Poursuivi pour des faits présumés de corruption, de détournement de deniers publics, d’enrichissement illicite et de blanchiment d’argent, Mamadi Camara comparaît à nouveau ce lundi devant la Cour de répression des infractions économiques et financières (CRIEF), où les débats se poursuivent.
Le 9 mars dernier, soit il y a près de deux semaines, l’ancien ministre avait déjà fait face aux questions du juge Yagouba Conté. Parmi les points abordés figurait notamment le contrat de location entre la Banque islamique de développement (BID) et l’État guinéen, portant sur un montant de 900 000 000 francs guinéens au titre des frais de location de la représentation de l’institution en Guinée.
D’autres dossiers liés à des passations de marchés durant son passage au département ont également été évoqués au cours des audiences.

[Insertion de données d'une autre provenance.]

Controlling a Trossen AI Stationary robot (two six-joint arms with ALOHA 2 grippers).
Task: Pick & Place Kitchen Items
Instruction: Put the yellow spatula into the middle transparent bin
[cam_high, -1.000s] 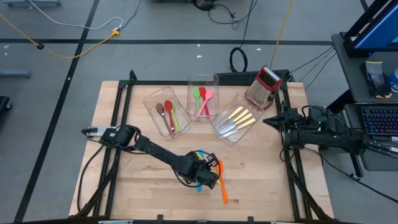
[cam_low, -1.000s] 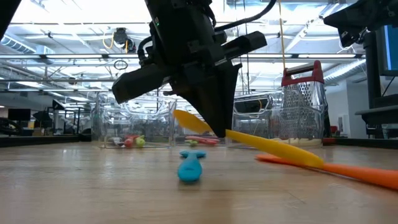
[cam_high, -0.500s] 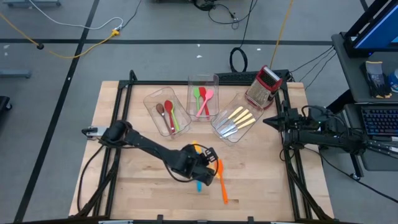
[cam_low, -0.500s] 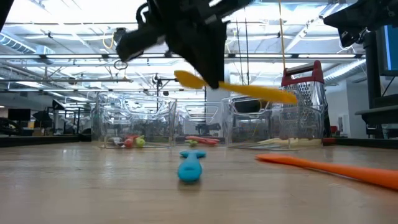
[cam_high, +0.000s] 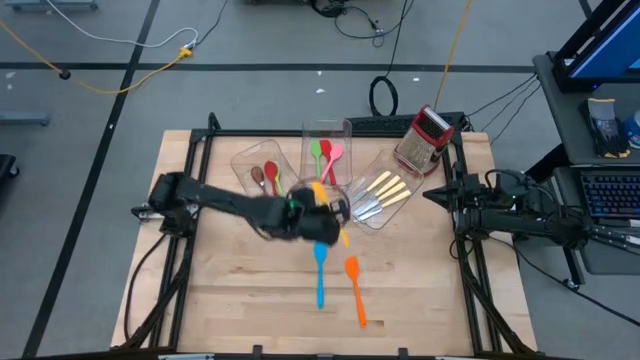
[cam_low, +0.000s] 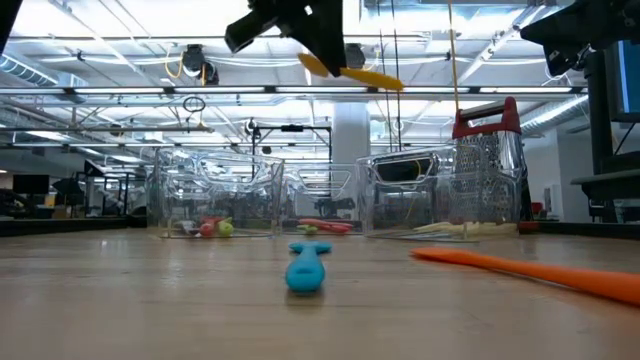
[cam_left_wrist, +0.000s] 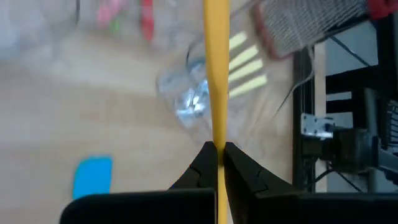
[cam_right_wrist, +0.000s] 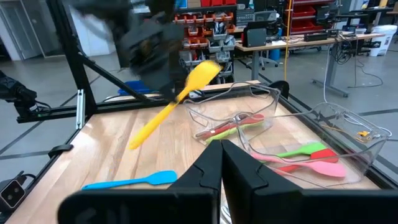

Pour rappel, le procès opposant l’État guinéen à Mamadi Camara a repris le 15 décembre dernier devant la chambre de jugement de la CRIEF. Les débats avaient toutefois été suspendus en raison de l’indisponibilité du rapport de contre-expertise relatif à la gestion des fonds publics par l’ancien ministre.
Après environ deux semaines d’interruption, les audiences ont repris ce 30 mars, marquant ainsi la poursuite des débats dans cette affaire.Entre les questions de la cour et les réponses du prévenu ainsi que celles de ses avocats, cette nouvelle journée d’audience s’annonce déterminante pour la suite de la procédure judiciaire.